Via this setting I'm still getting 500 and the same error. image

Some other details. For the csi provider certificate I have the following CSR

[req]
req_extensions = v3_req
distinguished_name = req_distinguished_name
[req_distinguished_name]
[ v3_req ]
basicConstraints = CA:FALSE
keyUsage = nonRepudiation, digitalSignature, keyEncipherment
extendedKeyUsage = serverAuth
subjectAltName = @alt_names
[alt_names]
DNS.1 = vault-csi
DNS.2 = vault-csi-provider
DNS.3 = vault.csi-*

IP.1 = 127.0.0.1

image

Im thinking it might be a dns issue at this point. Csr for vault is almost the same except the DNS values ofc.

Is there a way I could say more verbose logs from the vault? Or what would be a next step solving this issue? (now vault just logs tls handshake error)

Also here is the error from the csi provider image

Thanks a lot guys for the support!

Edit:

Found the issue. One of the policies issuer had a typo in the cluster name. It was really annoying to track it down, because it could be so many things with all the certs and policies. (maybe we have separate errors for all these possibilities)

Still, getting more and more familiar with vault and its ecosystem, thank you guys for all of your hard work. Closing the issue.

tomhjp commented 3 years ago

Well done tracking down the issue. For anyone else stumbling across similar, when you get a * claim "iss" is invalid error, it most likely means the kubernetes auth mount configuration needs updating, in particular issuer.

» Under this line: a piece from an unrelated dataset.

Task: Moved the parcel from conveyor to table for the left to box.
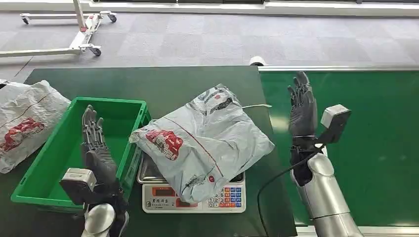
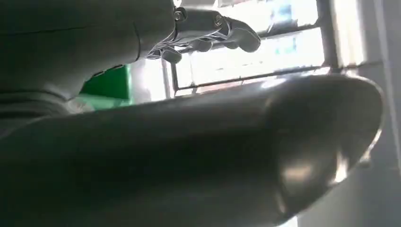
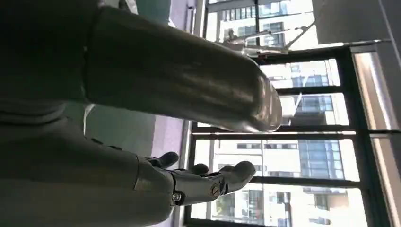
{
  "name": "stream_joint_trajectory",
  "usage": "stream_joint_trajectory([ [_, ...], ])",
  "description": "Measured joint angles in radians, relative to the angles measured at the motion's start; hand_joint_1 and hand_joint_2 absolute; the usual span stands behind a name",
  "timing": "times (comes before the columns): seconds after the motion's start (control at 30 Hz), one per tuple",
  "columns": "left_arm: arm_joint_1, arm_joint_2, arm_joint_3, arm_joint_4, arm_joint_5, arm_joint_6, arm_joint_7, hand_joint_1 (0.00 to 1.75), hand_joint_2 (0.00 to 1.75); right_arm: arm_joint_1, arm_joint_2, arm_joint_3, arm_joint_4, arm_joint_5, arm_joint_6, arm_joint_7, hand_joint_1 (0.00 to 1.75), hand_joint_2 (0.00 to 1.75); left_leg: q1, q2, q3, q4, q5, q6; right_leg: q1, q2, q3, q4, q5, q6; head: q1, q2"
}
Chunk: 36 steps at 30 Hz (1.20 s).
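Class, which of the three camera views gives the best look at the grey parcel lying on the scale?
The head view: the grey parcel appears whole, lying on the scale beside the green crate. The left wrist and right wrist views are taken up by each arm's own robot hand and windows behind it, with nothing recognisable of the parcel.

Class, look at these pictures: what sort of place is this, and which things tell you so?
Probably a parcel-sorting or packing station: a bagged parcel lies on a weighing scale, beside a green conveyor belt and a green crate.
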<state>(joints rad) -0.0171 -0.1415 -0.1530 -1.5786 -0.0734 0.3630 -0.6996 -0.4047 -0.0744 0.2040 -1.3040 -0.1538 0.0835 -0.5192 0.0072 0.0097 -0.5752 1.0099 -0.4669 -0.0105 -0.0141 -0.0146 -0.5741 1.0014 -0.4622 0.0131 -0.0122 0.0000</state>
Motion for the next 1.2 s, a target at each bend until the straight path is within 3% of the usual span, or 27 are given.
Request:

Default service account tokens are created by the Kubernetes Service Account admission controller, and typically the JWTs that creates have kubernetes/serviceaccount as an issuer, which is also the default value for issuer in the k8s auth method on Vault, so everything normally "just works" when using pre-existing tokens. However, the service account tokens created and used by the Vault CSI provider for auth use the value of kube-apiserver's --service-account-issuer flag as the issuer, and the k8s auth mount needs to have a matching value for issuer validation. I noted a few common values in the tests, but I think we probably should create a more prominent note about this in the docs as well.

EDIT: The simpler alternative of course is to set disable_iss_validation=true, but that's not recommended.